§ **PROBLEM DETAILS**:
Answer with the exact lines of the following material from the one containing "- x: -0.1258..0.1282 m" through the one containing "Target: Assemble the", both end lines included.

(SUPPLIED DATA Opens)

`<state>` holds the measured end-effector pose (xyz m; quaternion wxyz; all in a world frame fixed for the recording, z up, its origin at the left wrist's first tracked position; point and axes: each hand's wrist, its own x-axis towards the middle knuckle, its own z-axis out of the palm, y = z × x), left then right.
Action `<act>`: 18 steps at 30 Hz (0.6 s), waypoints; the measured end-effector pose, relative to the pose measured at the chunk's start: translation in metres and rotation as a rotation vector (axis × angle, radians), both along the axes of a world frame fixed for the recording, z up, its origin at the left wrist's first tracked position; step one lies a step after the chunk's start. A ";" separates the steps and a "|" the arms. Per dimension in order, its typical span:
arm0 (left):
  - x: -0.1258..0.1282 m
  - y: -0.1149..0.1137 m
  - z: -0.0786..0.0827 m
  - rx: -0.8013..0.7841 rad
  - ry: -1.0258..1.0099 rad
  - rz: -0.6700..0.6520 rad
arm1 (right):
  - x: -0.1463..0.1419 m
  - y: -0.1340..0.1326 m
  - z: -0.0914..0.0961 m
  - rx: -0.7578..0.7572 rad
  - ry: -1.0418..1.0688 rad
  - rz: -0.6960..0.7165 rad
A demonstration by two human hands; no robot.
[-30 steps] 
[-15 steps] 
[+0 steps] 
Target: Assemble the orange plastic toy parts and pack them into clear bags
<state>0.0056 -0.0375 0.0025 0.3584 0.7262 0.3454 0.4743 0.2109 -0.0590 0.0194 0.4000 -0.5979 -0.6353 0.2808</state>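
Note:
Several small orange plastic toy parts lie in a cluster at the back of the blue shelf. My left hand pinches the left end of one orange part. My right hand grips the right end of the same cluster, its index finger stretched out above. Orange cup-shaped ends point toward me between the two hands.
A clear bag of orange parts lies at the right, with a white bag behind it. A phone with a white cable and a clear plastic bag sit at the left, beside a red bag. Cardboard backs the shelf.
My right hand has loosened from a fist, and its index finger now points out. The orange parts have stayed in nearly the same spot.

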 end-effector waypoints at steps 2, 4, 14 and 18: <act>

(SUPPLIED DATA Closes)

§ **RESULT FOR THIS EXERCISE**:
  - x: -0.1258..0.1282 m
  - y: -0.1149..0.1137 m
  - z: -0.0786..0.0827 m
  - rx: -0.8013..0.7841 rad
  - ry: -1.0258..1.0099 rad
  - rz: -0.6700..0.6520 rad
arm1 (right):
  - x: -0.1463..0.1419 m
  - y: -0.1340..0.1326 m
  - z: -0.0914..0.0961 m
  - rx: -0.7578..0.7572 rad
  - ry: -1.0418..1.0688 rad
  - rz: -0.6960..0.7165 rad
A demonstration by two human hands; no robot.
[-30 steps] 
[-15 steps] 
[+0 steps] 
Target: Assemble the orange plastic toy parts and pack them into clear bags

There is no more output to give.